» TASK: Every record must be copied exactly.

Stored dataset items

****

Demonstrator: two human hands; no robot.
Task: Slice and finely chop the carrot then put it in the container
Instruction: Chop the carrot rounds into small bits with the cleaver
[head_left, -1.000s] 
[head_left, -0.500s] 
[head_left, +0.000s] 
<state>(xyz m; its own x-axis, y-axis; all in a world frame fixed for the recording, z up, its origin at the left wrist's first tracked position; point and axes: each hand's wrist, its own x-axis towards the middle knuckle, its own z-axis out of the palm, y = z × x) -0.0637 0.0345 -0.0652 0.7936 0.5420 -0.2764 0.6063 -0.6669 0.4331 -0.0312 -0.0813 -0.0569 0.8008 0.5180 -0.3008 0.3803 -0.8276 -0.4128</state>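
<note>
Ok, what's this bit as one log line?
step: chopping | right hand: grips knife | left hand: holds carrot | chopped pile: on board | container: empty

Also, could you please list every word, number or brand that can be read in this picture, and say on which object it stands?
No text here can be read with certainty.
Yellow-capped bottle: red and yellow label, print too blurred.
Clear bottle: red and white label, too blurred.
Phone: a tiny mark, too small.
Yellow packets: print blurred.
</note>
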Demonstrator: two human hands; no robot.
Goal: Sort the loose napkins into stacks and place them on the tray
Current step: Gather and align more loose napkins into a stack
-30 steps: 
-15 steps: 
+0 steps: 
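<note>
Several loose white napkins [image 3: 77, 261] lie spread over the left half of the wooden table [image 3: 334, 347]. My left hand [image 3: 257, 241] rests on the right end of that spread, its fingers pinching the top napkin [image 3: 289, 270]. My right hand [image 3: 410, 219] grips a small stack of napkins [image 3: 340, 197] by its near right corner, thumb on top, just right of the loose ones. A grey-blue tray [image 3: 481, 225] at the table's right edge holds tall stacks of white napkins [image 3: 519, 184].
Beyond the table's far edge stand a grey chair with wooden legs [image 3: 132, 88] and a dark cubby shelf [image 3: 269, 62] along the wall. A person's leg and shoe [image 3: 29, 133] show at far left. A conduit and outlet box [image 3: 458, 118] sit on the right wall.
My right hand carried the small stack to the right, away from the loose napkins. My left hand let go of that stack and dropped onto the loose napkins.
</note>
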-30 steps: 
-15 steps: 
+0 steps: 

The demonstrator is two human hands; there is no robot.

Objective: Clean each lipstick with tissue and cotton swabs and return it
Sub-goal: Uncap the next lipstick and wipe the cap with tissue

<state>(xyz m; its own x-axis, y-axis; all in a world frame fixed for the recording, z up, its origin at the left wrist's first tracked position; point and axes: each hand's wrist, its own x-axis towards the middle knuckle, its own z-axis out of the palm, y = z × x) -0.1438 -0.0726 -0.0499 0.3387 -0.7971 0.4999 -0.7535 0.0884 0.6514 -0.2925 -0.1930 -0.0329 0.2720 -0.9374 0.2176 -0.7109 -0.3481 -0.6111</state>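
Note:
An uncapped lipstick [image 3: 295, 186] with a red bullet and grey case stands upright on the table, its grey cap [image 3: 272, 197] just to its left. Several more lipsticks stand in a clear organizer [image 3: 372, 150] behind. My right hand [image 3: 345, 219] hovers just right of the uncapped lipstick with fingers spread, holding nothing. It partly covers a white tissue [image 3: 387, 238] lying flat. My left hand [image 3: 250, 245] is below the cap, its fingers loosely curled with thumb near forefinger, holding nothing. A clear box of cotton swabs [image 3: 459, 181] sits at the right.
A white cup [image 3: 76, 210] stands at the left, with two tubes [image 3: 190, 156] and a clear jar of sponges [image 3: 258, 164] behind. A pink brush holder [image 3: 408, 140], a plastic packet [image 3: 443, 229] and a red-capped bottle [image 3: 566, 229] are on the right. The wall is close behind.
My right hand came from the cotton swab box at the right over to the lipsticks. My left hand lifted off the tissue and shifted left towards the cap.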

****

» FINISHED EXERCISE:
Demonstrator: two human hands; no robot.
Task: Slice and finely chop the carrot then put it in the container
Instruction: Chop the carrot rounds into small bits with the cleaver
[head_left, -1.000s] 
[head_left, -0.500s] 
[head_left, +0.000s] 
<state>(xyz m; its own x-axis, y-axis; all in a world frame fixed for the recording, z up, its origin at the left wrist's first tracked position; point and axes: each hand's wrist, its own x-axis towards the middle knuckle, its own z-axis out of the palm, y = z × x) -0.0637 0.0345 -0.0652 0.7936 0.5420 -0.2764 0.6063 -0.6669 0.4331 -0.0312 -0.0813 -0.0569 0.8008 0.5180 -0.3008 0.3803 -0.8276 -0.4128</state>
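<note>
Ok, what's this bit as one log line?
step: chopping | right hand: grips knife | left hand: holds carrot | chopped pile: on board | container: empty

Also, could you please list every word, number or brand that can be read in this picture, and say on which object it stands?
No text here can be read with certainty.
Yellow-capped bottle: red and yellow label, print too blurred.
Clear bottle: red and white label, too blurred.
Phone: a tiny mark, too small.
Yellow packets: print blurred.
</note>
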Demonstrator: two human hands; no robot.
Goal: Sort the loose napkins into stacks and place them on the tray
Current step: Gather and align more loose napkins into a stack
-30 steps: 
-15 steps: 
+0 steps: 
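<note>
Several loose white napkins [image 3: 77, 261] lie spread over the left half of the wooden table [image 3: 334, 347]. My left hand [image 3: 257, 241] rests on the right end of that spread, its fingers pinching the top napkin [image 3: 289, 270]. My right hand [image 3: 410, 219] grips a small stack of napkins [image 3: 340, 197] by its near right corner, thumb on top, just right of the loose ones. A grey-blue tray [image 3: 481, 225] at the table's right edge holds tall stacks of white napkins [image 3: 519, 184].
Beyond the table's far edge stand a grey chair with wooden legs [image 3: 132, 88] and a dark cubby shelf [image 3: 269, 62] along the wall. A person's leg and shoe [image 3: 29, 133] show at far left. A conduit and outlet box [image 3: 458, 118] sit on the right wall.
My right hand carried the small stack to the right, away from the loose napkins. My left hand let go of that stack and dropped onto the loose napkins.
</note>
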-30 steps: 
-15 steps: 
+0 steps: 

The demonstrator is two human hands; there is no robot.

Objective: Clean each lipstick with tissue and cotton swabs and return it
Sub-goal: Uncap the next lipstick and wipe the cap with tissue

<state>(xyz m; its own x-axis, y-axis; all in a world frame fixed for the recording, z up, its origin at the left wrist's first tracked position; point and axes: each hand's wrist, its own x-axis towards the middle knuckle, its own z-axis out of the palm, y = z × x) -0.1438 -0.0726 -0.0499 0.3387 -0.7971 0.4999 -0.7535 0.0884 0.6514 -0.2925 -0.1930 -0.0329 0.2720 -0.9374 0.2176 -0.7109 -0.3481 -0.6111</state>
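Note:
An uncapped lipstick [image 3: 295, 186] with a red bullet and grey case stands upright on the table, its grey cap [image 3: 272, 197] just to its left. Several more lipsticks stand in a clear organizer [image 3: 372, 150] behind. My right hand [image 3: 345, 219] hovers just right of the uncapped lipstick with fingers spread, holding nothing. It partly covers a white tissue [image 3: 387, 238] lying flat. My left hand [image 3: 250, 245] is below the cap, its fingers loosely curled with thumb near forefinger, holding nothing. A clear box of cotton swabs [image 3: 459, 181] sits at the right.
A white cup [image 3: 76, 210] stands at the left, with two tubes [image 3: 190, 156] and a clear jar of sponges [image 3: 258, 164] behind. A pink brush holder [image 3: 408, 140], a plastic packet [image 3: 443, 229] and a red-capped bottle [image 3: 566, 229] are on the right. The wall is close behind.
My right hand came from the cotton swab box at the right over to the lipsticks. My left hand lifted off the tissue and shifted left towards the cap.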

Nothing else is needed to complete this exercise.